**Task description:** Copy the lines below word for word, skipping any image.

**Provided material:**
►

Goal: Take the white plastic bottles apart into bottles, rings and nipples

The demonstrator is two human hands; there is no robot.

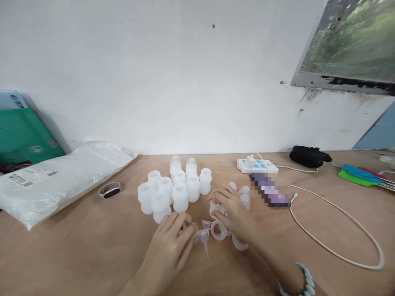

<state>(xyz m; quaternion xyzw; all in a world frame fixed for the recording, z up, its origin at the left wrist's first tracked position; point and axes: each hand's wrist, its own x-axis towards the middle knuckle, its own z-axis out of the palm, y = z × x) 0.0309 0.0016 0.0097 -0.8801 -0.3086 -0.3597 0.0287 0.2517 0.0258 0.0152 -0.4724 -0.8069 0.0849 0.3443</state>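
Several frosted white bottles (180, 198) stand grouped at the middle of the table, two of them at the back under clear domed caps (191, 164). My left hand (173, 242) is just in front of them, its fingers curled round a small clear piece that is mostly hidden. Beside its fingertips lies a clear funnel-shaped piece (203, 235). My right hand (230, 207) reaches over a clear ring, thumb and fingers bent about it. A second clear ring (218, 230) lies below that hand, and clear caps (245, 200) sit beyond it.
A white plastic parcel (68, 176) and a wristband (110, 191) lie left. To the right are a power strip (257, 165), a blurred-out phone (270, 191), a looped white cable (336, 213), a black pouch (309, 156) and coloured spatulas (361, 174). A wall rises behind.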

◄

**Answer area:**
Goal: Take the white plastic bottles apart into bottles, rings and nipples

The demonstrator is two human hands; there is no robot.


<state>(xyz m; quaternion xyzw; all in a world frame fixed for the recording, z up, its origin at the left wrist's first tracked position; point and axes: each hand's wrist, its own x-axis towards the middle knuckle, its own z-axis out of the palm, y = z × x) 0.0309 0.0016 0.0097 -0.8801 -0.3086 -0.3597 0.0287 0.2517 0.0258 0.0152 -0.4724 -0.8069 0.0849 0.3443</state>
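Several frosted white bottles (180, 198) stand grouped at the middle of the table, two of them at the back under clear domed caps (191, 164). My left hand (173, 242) is just in front of them, its fingers curled round a small clear piece that is mostly hidden. Beside its fingertips lies a clear funnel-shaped piece (203, 235). My right hand (230, 207) reaches over a clear ring, thumb and fingers bent about it. A second clear ring (218, 230) lies below that hand, and clear caps (245, 200) sit beyond it.
A white plastic parcel (68, 176) and a wristband (110, 191) lie left. To the right are a power strip (257, 165), a blurred-out phone (270, 191), a looped white cable (336, 213), a black pouch (309, 156) and coloured spatulas (361, 174). A wall rises behind.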

No further output is required.